El brujo

Te mantienes en silencio, mientras los demás hablan. Esa paz tuya no la encuentro, te dice Rodri, el de la cresta rosa y camiseta rajada en el abdomen, que deja entrever un tatuaje alrededor de su ombligo donde se lee NI DIOS NI AMO NI MASCOTA… mientras toma un trago de cerveza y te alcanza la botella. No quiero, respondes, pero al final te quedas bebiendo unos tragos con los pankis en la vereda. A esta hora, las sombras deambulan por el barrio de Constitución esperando matar el tiempo, como si el tiempo se pudiera matar cuando es el tiempo el que nos mata, nos hace desaparecer estando ahí, encerrados en esas cuadras oscuras, pasando desapercibidos de todx y de todxs.

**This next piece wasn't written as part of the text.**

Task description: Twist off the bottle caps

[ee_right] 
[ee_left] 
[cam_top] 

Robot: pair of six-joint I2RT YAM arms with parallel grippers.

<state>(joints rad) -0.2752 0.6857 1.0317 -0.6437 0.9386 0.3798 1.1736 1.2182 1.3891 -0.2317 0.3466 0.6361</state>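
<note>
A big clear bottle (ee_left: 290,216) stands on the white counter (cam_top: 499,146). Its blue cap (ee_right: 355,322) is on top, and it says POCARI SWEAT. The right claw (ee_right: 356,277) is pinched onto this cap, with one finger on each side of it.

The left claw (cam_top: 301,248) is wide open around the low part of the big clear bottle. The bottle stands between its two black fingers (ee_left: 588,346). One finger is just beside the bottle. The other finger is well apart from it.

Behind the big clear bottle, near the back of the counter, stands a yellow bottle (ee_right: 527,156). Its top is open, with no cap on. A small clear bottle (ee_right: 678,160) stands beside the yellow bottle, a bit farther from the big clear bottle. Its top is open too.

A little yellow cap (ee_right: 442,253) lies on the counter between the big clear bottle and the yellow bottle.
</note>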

De noche duermo con los ojos entreabiertos. En el parque puedo dormir tranquilo. Peor es quedarse en una esquina, o en la puerta de un banco o de una iglesia. Las instituciones tienen a sus represores, instruidos para defender sus templos, aunque ellxs mismxs sean carne de cañón para los propietarios de la fé y el orden público. Después, las leyes se encargan de encarcelarnos, aunque aún no hayamos hecho nada contra ellos; las leyes previenen contra cualquier ataque al poder inmanente, disfrazado o de uniforme.

Una mujer pasa frente a nosotros, cargando un bolso cuadrado, cubierto de un plástico verde. Lleva consigo todas sus cosas, toda su vida a cuestas. El pelo azuloso, la cabeza semi rapada, el cuerpo viejo y gastado cargando esa pesada forma oscura. Nos pide un trago. Bebe largamente y se va sin decirnos nada, aunque vino hablando sola y continúa con su monólogo, mientras se aleja, cruzando el semáforo en gris. Dos niños raquíticos encienden un porro y la observan con distancia, como si la conocieran de siempre.

Ellxs hablan. Todos hablan y ríen, aunque la noche es fría y triste y no hay motivos para sonreír. Leto me ha invitado un trago. Ríe con las bromas del Lechuga, un pibe que ha venido del sur, de un largo viaje por la patagonia. Cuenta como le sobrevivió a la noche austral y convivió con los espíritus y fue soñado por una machi, cuando su pierna fue mordida por un perro rabioso. Leto lo miraba y Patri, amigo de Rodri, miraba a Leto. Le ofreció un trago de birra, y le ofreció llevarla a su casa esa noche. Yo permanecí en silencio, aunque bien pudiera haberle reventado la botella en la cabeza. Sentados en la vereda tarareamos las mismas canciones que cantamos tantas veces. Íbamos a caminar unas cuadras hasta la parada, pero ahí mismo quise despedirme. Caminé hasta un banco de plaza en el borde del río. Miré el sol alzándose sobre la costa y cerré los ojos. Otra noche menos, otro día más, pensé. Entonces me dormí.